PROBLEM STATEMENT:
Retyping the records exactly is the whole task.

TASK INPUTS:
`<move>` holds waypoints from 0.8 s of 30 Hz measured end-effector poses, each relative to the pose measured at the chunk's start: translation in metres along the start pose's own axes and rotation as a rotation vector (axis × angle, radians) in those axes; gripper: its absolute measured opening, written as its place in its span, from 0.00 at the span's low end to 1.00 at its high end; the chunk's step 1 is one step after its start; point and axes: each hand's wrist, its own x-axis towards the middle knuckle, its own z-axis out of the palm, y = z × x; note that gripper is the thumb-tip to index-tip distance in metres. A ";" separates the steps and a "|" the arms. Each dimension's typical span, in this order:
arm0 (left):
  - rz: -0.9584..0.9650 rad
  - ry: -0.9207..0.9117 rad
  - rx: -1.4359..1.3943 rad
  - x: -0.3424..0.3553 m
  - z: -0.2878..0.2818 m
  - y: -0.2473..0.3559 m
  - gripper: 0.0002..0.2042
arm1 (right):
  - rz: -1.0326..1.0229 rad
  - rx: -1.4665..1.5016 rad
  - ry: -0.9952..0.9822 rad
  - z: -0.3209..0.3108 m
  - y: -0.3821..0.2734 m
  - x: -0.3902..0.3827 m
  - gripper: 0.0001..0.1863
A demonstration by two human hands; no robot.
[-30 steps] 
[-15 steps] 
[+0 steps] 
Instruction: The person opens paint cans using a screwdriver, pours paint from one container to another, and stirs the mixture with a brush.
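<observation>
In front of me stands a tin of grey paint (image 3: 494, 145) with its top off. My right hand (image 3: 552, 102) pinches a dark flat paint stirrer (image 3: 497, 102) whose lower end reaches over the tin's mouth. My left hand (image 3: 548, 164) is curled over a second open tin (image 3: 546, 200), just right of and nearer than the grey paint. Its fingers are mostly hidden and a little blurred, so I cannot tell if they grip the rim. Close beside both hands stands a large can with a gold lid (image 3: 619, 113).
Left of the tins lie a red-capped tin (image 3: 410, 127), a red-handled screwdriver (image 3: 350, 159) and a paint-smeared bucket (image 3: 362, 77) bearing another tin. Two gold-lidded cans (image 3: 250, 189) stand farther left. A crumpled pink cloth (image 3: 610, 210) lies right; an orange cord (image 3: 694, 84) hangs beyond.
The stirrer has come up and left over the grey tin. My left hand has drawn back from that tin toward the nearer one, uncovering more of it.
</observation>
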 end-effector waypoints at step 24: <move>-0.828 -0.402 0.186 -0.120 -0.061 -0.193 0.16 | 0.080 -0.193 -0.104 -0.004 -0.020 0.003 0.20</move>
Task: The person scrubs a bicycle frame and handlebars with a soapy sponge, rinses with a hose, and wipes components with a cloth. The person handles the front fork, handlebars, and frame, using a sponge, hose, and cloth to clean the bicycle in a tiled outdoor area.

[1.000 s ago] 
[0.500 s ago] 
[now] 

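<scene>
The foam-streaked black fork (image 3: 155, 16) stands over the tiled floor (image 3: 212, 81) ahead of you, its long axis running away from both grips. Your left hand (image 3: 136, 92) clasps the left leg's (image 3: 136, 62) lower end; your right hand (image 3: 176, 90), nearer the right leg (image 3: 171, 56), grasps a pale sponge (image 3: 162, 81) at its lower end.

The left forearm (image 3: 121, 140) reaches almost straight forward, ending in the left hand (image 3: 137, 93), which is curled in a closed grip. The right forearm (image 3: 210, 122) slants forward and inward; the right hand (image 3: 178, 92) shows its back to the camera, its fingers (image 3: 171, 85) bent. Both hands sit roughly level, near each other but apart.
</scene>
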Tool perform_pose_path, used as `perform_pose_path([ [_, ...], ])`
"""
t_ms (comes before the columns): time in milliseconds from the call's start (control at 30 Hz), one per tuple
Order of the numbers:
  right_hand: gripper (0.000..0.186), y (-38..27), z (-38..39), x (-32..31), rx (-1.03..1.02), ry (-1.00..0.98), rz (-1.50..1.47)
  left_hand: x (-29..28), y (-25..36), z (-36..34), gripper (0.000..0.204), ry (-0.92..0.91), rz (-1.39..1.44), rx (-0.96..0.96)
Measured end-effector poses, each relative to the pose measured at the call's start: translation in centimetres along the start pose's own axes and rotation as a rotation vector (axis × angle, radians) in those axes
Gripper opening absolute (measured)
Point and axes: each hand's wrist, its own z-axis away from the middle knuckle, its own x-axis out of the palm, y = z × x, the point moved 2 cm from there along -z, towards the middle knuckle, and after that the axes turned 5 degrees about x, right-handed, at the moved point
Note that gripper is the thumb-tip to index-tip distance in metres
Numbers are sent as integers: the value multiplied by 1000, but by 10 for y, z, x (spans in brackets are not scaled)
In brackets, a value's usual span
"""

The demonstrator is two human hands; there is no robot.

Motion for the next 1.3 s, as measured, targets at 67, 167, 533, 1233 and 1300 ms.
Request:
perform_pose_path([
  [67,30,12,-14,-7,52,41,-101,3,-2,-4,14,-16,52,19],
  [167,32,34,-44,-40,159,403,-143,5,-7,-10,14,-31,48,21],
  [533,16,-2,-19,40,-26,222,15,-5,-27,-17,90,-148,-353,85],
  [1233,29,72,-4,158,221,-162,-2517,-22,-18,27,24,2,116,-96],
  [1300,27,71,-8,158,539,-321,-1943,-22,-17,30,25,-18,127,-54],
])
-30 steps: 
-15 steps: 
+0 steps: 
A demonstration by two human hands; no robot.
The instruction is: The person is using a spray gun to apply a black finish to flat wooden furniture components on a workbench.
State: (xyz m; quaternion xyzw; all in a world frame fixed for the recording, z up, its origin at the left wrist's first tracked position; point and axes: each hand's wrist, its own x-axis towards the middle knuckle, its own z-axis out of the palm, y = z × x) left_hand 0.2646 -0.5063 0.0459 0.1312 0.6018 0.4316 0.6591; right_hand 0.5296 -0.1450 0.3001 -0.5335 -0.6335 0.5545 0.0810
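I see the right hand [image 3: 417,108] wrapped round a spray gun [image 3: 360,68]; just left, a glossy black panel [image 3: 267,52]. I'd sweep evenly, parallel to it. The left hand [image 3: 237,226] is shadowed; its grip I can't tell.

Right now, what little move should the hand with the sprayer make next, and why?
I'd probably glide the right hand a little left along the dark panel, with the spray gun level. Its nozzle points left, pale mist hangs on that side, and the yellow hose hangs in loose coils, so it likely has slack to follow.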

RESPONSE TO THIS TASK:
`<move>` holds waypoints from 0.8 s of 30 Hz measured end-effector poses, each relative to the pose measured at the chunk's start: translation in metres along the start pose's own axes and rotation as a rotation vector (axis × angle, radians) in those axes; gripper: its absolute measured opening, written as its place in its span, from 0.00 at the span's low end to 1.00 at its high end; the chunk's step 1 is one step after its start; point and axes: each hand's wrist, its own x-axis towards the middle knuckle, its own z-axis out of the palm, y = z × x; note that gripper is the thumb-tip to index-tip distance in metres. A ";" separates the steps and a "|" the arms. Each dimension's typical span, in this order:
arm0 (left):
  - rz: -0.9584..0.9650 rad
  - ry: -0.9207..0.9117 rad
  - rx: -1.4359..1.3943 rad
  - x: -0.3424..0.3553 m
  - z: -0.2878..0.2818 m
  - y: -0.2473..0.3559 m
  - gripper: 0.0002..0.2042
arm1 (right):
  - rz: -1.0326..1.0229 rad
  - rx: -1.4665..1.5016 rad
  - ry: -0.9952..0.9822 rad
  - z: -0.3209..0.3108 m
  - y: -0.3821..0.2734 m
  - x: -0.3902..0.3827 m
  - gripper: 0.0001..0.1863
A demonstration by two human hands; no robot.
[-30 steps] 
[-15 steps] 
[+0 steps] 
Instruction: The person opens paint cans using a screwdriver, pours paint from one container to another, and stirs the mixture with a brush.
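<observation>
In front of me stands a tin of grey paint (image 3: 494, 145) with its top off. My right hand (image 3: 552, 102) pinches a dark flat paint stirrer (image 3: 497, 102) whose lower end reaches over the tin's mouth. My left hand (image 3: 548, 164) is curled over a second open tin (image 3: 546, 200), just right of and nearer than the grey paint. Its fingers are mostly hidden and a little blurred, so I cannot tell if they grip the rim. Close beside both hands stands a large can with a gold lid (image 3: 619, 113).
Left of the tins lie a red-capped tin (image 3: 410, 127), a red-handled screwdriver (image 3: 350, 159) and a paint-smeared bucket (image 3: 362, 77) bearing another tin. Two gold-lidded cans (image 3: 250, 189) stand farther left. A crumpled pink cloth (image 3: 610, 210) lies right; an orange cord (image 3: 694, 84) hangs beyond.
The stirrer has come up and left over the grey tin. My left hand has drawn back from that tin toward the nearer one, uncovering more of it.
</observation>
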 end-effector waypoints at step 24: <move>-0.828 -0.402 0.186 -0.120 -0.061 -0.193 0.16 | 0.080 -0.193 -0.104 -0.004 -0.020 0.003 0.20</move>
Task: The person scrubs a bicycle frame and handlebars with a soapy sponge, rinses with a hose, and wipes components with a cloth. The person handles the front fork, handlebars, and frame, using a sponge, hose, and cloth to clean the bicycle in a tiled outdoor area.

[1.000 s ago] 
[0.500 s ago] 
[now] 

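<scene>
The foam-streaked black fork (image 3: 155, 16) stands over the tiled floor (image 3: 212, 81) ahead of you, its long axis running away from both grips. Your left hand (image 3: 136, 92) clasps the left leg's (image 3: 136, 62) lower end; your right hand (image 3: 176, 90), nearer the right leg (image 3: 171, 56), grasps a pale sponge (image 3: 162, 81) at its lower end.

The left forearm (image 3: 121, 140) reaches almost straight forward, ending in the left hand (image 3: 137, 93), which is curled in a closed grip. The right forearm (image 3: 210, 122) slants forward and inward; the right hand (image 3: 178, 92) shows its back to the camera, its fingers (image 3: 171, 85) bent. Both hands sit roughly level, near each other but apart.
</scene>
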Tool perform_pose_path, used as `perform_pose_path([ [_, ...], ])`
"""
t_ms (comes before the columns): time in milliseconds from the call's start (control at 30 Hz), one per tuple
Order of the numbers:
  right_hand: gripper (0.000..0.186), y (-38..27), z (-38..39), x (-32..31), rx (-1.03..1.02), ry (-1.00..0.98), rz (-1.50..1.47)
  left_hand: x (-29..28), y (-25..36), z (-36..34), gripper (0.000..0.204), ry (-0.92..0.91), rz (-1.39..1.44), rx (-0.96..0.96)
Measured end-effector poses, each relative to the pose measured at the call's start: translation in centimetres along the start pose's own axes and rotation as a rotation vector (axis × angle, radians) in those axes
Gripper opening absolute (measured)
Point and axes: each hand's wrist, its own z-axis away from the middle knuckle, its own x-axis out of the palm, y = z × x, the point moved 2 cm from there along -z, towards the middle knuckle, and after that the axes turned 5 degrees about x, right-handed, at the moved point
Note that gripper is the thumb-tip to index-tip distance in metres
Numbers are sent as integers: the value multiplied by 1000, but by 10 for y, z, x (spans in brackets are not scaled)
In brackets, a value's usual span
"""

The demonstrator is two human hands; there is no robot.

Motion for the next 1.3 s, as measured, targets at 67, 167, 533, 1233 and 1300 ms.
Request:
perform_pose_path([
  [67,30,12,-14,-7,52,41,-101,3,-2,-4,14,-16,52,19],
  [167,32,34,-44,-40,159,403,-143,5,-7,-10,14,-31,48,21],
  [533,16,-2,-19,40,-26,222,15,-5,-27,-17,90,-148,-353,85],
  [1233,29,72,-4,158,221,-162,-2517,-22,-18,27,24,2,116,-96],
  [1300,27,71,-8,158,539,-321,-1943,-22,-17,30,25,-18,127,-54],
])
-30 steps: 
-15 steps: 
+0 steps: 
A demonstration by two human hands; no robot.
The instruction is: The person is using a spray gun to apply a black finish to flat wooden furniture components on a workbench.
State: (xyz m; quaternion xyzw; all in a world frame fixed for the recording, z up, its origin at the left wrist's first tracked position; point and axes: each hand's wrist, its own x-axis towards the middle knuckle, its own z-axis out of the palm, y = z × x) left_hand 0.2646 -0.5063 0.0459 0.1312 0.6018 0.4316 0.6591; right_hand 0.5296 -0.1450 0.3001 -0.5335 -0.6335 0.5545 0.0810
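I see the right hand [image 3: 417,108] wrapped round a spray gun [image 3: 360,68]; just left, a glossy black panel [image 3: 267,52]. I'd sweep evenly, parallel to it. The left hand [image 3: 237,226] is shadowed; its grip I can't tell.

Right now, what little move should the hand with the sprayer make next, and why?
I'd probably glide the right hand a little left along the dark panel, with the spray gun level. Its nozzle points left, pale mist hangs on that side, and the yellow hose hangs in loose coils, so it likely has slack to follow.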

Nothing else is needed for the answer.